In der Mehrzahl der Fälle führt ein Wirbelgleiten zu keinerlei Beschwerden. Ist dies der Fall, kommt es typischerweise zu einem tiefen Rückenschmerz, der vor allem unter Belastung auftritt und auch mit einer eingeschränkten Beweglichkeit verbunden sein kann. Die Folgen sind vor allem dann besonders gravierend, wenn Wirbel so stark verrutschen, dass eine Wirbelkanalstenose entsteht und Nervenwurzeln eingeklemmt werden. Auf diese Weise kann es zu Schmerzen und Taubheitsgefühlen in den Beinen kommen sowie unter Umständen auch zu Lähmungen und einem Kontrollverlust der Blasen- und Mastdarmfunktion. Ist der unterste Lendenwirbel betroffen, kann dies aufgrund einer damit verbundenen Einengung einer Nervenwurzel zu einer Großzehen-, Fußheber- oder Fußsenkerschwäche führen.

Im Vordergrund steht die konservative Behandlung

Die Diagnose eines Wirbelgleitens beginnt mit einer gründlichen Anamnese und einer körperlichen Untersuchung. In einem weit fortgeschrittenen Stadium macht sich die Verschiebung des Wirbels bereits durch eine Gangveränderung bemerkbar und lässt sich anhand einer typischen Verformung der Lendenwirbelsäule ertasten. Um einen genaueren Einblick zu gewinnen, werden bildgebende Verfahren eingesetzt. So lässt sich mithilfe einer seitlichen Röntgenaufnahme der sogenannte Abrutschgrad ermitteln. Noch bessere Einsichten in den entstandenen Schaden werden durch Computertomografie (CT) oder Magnetresonanz-Tomografie (MRT) ermöglicht.

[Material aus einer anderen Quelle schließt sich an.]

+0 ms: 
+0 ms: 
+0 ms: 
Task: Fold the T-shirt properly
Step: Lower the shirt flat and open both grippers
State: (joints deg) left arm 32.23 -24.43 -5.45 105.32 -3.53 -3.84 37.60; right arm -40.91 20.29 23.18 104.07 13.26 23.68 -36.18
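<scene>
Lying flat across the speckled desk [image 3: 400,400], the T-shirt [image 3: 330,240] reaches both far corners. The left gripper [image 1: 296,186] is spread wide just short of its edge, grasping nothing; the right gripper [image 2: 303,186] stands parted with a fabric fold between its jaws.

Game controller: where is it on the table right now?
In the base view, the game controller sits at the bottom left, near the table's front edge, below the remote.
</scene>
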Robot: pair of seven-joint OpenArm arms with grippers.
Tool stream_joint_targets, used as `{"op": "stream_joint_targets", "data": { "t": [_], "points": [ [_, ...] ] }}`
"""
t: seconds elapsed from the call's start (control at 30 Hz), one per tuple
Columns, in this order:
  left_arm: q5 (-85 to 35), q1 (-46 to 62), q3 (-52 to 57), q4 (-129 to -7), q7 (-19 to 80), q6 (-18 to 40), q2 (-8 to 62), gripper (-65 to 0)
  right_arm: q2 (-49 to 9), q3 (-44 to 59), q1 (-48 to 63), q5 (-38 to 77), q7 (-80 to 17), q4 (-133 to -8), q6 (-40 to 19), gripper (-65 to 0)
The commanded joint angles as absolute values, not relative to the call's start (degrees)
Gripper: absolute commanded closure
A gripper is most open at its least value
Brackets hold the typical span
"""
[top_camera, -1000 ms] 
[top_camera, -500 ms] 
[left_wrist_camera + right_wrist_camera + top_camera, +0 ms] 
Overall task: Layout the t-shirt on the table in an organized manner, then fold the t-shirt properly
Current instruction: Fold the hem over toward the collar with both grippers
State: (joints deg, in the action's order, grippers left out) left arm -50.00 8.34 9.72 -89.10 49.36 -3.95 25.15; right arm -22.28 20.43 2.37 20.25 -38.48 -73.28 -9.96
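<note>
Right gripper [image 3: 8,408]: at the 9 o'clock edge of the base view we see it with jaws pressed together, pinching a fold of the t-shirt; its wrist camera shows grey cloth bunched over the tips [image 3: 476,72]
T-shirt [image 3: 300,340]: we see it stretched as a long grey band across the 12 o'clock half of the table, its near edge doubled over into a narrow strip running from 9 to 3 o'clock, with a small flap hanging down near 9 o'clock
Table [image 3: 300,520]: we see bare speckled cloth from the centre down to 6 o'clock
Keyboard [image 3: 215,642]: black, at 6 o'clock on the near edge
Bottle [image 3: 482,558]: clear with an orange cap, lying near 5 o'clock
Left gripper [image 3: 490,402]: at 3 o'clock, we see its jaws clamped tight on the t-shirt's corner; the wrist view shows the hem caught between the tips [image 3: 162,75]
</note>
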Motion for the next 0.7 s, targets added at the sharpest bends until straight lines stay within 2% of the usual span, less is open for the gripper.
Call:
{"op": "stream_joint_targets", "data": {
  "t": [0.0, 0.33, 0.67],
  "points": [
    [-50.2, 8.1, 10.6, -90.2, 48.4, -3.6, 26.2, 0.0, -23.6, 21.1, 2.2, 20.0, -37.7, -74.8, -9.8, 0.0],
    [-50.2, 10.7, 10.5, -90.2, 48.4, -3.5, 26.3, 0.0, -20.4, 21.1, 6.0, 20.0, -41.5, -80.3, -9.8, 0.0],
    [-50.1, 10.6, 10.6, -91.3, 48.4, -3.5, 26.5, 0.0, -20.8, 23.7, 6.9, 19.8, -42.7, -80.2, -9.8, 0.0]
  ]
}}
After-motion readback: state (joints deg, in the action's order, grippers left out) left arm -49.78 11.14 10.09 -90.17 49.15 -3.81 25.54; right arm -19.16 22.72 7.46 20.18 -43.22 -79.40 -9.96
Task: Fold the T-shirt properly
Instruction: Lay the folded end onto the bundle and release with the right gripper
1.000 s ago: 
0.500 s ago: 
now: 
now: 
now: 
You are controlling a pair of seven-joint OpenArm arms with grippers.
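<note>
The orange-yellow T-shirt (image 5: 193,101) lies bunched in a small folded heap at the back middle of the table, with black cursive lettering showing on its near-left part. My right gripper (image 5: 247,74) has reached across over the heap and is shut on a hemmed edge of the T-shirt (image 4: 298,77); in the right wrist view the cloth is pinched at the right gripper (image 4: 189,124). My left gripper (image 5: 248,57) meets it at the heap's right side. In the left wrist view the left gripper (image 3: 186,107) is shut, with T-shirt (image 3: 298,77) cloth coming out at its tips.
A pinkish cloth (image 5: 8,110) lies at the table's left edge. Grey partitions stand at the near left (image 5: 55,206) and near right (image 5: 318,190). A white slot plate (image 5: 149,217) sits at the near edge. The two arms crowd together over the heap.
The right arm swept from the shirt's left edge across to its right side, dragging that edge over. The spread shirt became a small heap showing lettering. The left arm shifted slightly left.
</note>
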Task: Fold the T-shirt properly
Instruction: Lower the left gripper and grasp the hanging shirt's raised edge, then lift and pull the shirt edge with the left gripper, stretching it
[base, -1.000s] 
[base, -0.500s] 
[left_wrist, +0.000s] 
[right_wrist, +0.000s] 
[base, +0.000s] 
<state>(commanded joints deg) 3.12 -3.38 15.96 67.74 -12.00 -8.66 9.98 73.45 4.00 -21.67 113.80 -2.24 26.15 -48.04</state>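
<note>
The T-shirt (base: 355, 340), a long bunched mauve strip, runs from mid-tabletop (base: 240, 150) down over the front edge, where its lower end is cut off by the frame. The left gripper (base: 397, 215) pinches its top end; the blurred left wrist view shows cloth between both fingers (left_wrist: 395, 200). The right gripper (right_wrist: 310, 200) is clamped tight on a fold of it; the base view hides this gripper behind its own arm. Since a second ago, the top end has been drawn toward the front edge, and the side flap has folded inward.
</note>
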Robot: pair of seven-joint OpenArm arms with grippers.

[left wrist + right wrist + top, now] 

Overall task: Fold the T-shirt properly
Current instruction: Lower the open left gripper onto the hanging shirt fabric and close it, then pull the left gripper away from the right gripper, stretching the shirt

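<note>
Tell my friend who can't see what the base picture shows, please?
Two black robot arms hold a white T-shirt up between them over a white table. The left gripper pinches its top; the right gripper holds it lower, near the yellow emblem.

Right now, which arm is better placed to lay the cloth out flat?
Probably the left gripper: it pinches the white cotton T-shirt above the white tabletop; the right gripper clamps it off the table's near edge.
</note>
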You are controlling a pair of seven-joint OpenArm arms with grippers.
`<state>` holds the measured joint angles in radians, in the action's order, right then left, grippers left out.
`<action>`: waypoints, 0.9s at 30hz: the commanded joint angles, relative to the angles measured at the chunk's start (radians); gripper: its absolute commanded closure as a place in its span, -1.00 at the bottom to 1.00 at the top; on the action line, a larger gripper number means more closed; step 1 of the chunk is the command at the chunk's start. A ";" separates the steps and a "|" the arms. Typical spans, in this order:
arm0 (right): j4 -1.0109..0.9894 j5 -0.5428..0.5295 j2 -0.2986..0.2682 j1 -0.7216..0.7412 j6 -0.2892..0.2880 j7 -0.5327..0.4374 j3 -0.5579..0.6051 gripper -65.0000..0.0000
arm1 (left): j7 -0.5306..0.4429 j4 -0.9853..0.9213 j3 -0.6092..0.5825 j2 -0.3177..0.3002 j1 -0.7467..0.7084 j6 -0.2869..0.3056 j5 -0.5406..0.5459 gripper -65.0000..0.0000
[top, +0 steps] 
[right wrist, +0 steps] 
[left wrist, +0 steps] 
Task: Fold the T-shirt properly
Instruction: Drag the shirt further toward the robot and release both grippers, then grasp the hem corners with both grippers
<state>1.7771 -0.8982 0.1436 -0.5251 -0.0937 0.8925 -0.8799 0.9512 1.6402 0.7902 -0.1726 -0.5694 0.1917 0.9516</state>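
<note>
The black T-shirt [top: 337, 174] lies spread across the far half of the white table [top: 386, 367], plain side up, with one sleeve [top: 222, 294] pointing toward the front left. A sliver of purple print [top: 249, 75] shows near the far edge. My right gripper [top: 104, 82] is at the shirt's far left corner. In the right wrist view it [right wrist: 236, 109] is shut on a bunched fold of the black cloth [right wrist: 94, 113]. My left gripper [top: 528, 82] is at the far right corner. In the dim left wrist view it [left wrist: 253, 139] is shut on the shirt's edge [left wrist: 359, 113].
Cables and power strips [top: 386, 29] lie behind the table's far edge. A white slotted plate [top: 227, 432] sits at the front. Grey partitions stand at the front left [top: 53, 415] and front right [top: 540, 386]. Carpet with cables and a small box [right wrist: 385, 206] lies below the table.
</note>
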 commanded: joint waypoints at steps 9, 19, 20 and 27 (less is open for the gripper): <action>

Während sich mit einem CT vor allem knöcherne Strukturen darstellen lassen, können mittels MRT Veränderungen an Bandscheiben, Nervenwurzeln, Sehnen und Bändern dargestellt werden. Außerdem lässt sich abklären, ob eine Wirbelkanalverengung vorliegt.

In den meisten Fällen wird man versuchen, ein Wirbelgleiten auf konservative Weise zu behandeln. Eine lindernde Wirkung lässt sich durch manuelle Therapie und Physiotherapie erzielen. Rehasport und Funktionstraining dienen dazu, Kraft, Ausdauer und Beweglichkeit zu trainieren. Dauern die Beschwerden länger an, können multimodale Programme sinnvoll sein. Dabei werden verschiedene Behandlungsansätze miteinander kombiniert, zu denen medizinische, physiotherapeutische und psychologische Therapieformen gehören. Auf diese Weise sollen Schmerzen gelindert und der Umgang mit den Beschwerden erleichtert werden. Die Einnahme von entzündungshemmenden Schmerzmitteln wie Ibuprofen oder Diclofenac ist nur bei akutem Bedarf und in möglichst geringer Dosierung zu empfehlen.
Helfen konservative Therapien nicht weiter, kann ein operativen Eingriff in Erwägung gezogen werden. Eine Operation kommt insbesondere dann infrage, wenn das Wirbelgleiten mit einer Einengung des Wirbelkanals verbunden ist und Nervenfunktionen gestört sind. Je nach Befund können verschiedene Verfahren eingesetzt werden. So werden, um den Wirbelkanal zu weiten, Teile des Wirbelbogens eines oder mehrerer Wirbel entfernt. Bei einer mikrochirurgischen Dekompression werden Nerven vom Druck durch einengendes Gewebe befreit und knöcherne Anbauten entfernt. Eine weitere Option besteht darin, instabile Wirbel miteinander zu verbinden.

Patienten, die unter Wirbelgleiten leiden, sollten versuchen, sich mit ihrer Erkrankung zu arrangieren und ihren Alltag auf sie einzustellen. Wichtig ist es, aktiv zu bleiben und sich ausreichend zu bewegen. Andererseits sollte man, sobald die ausgeübten Tätigkeiten zu anstrengend werden, genügend lange Ruhepausen einlegen und bei Bedarf eine entlastende Haltung einnehmen.